Your voice is calm. Reverent. Each word a prayer etched in your throat.
“He strayed. Like I did. Like we all did. But the island calls him now. As it called me.”
You reach the bottom. The lab yawns pitch black before you—a cavern of ruined science and broken hope. Glass tubes stand like organs along the wall, silent now. The machines are dark. The screens, blank. The only light is your own beautiful glow. In the center of it all, surrounded by loose pages and half-sketched diagrams, is the one you were sent to find.
You do not know how you know it’s him.
But you do.
“Mike,” you say, voice steady.
He doesn’t flinch. Doesn’t speak.
You walk slowly, gaze scanning the discarded notes, the vials he hasn’t touched yet. The red one hums faintly in your periphery, but you look past it.

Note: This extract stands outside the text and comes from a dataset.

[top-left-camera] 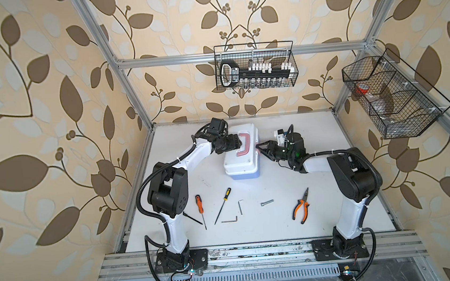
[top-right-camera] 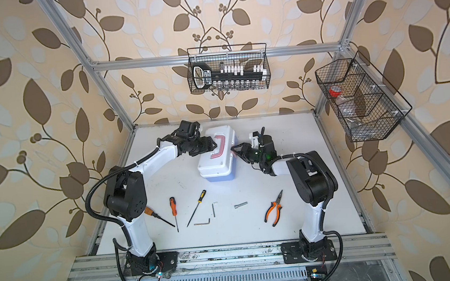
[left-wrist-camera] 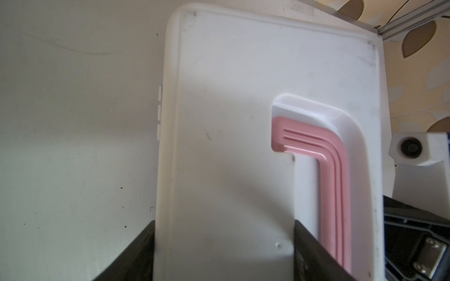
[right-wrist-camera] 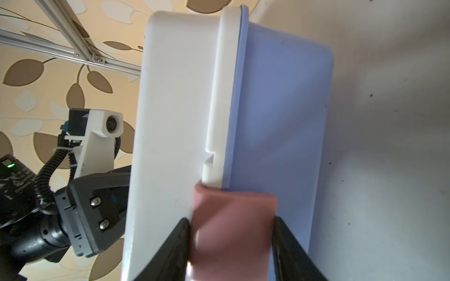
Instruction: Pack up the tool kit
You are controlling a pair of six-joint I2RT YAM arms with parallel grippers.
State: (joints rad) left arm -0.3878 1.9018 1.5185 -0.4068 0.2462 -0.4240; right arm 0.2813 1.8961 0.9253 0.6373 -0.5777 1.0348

“You’ve already begun the journey,” you tell him. “The island brought you here. It wouldn’t have, if you weren’t meant to be changed.”
Mike’s face is unreadable. That’s fine. It takes time for some to understand.
“You’re afraid now, because you still believe you have a choice.” You gesture around you. “But the others who fought—where are they now? Folded into the dirt. Given back to the island.”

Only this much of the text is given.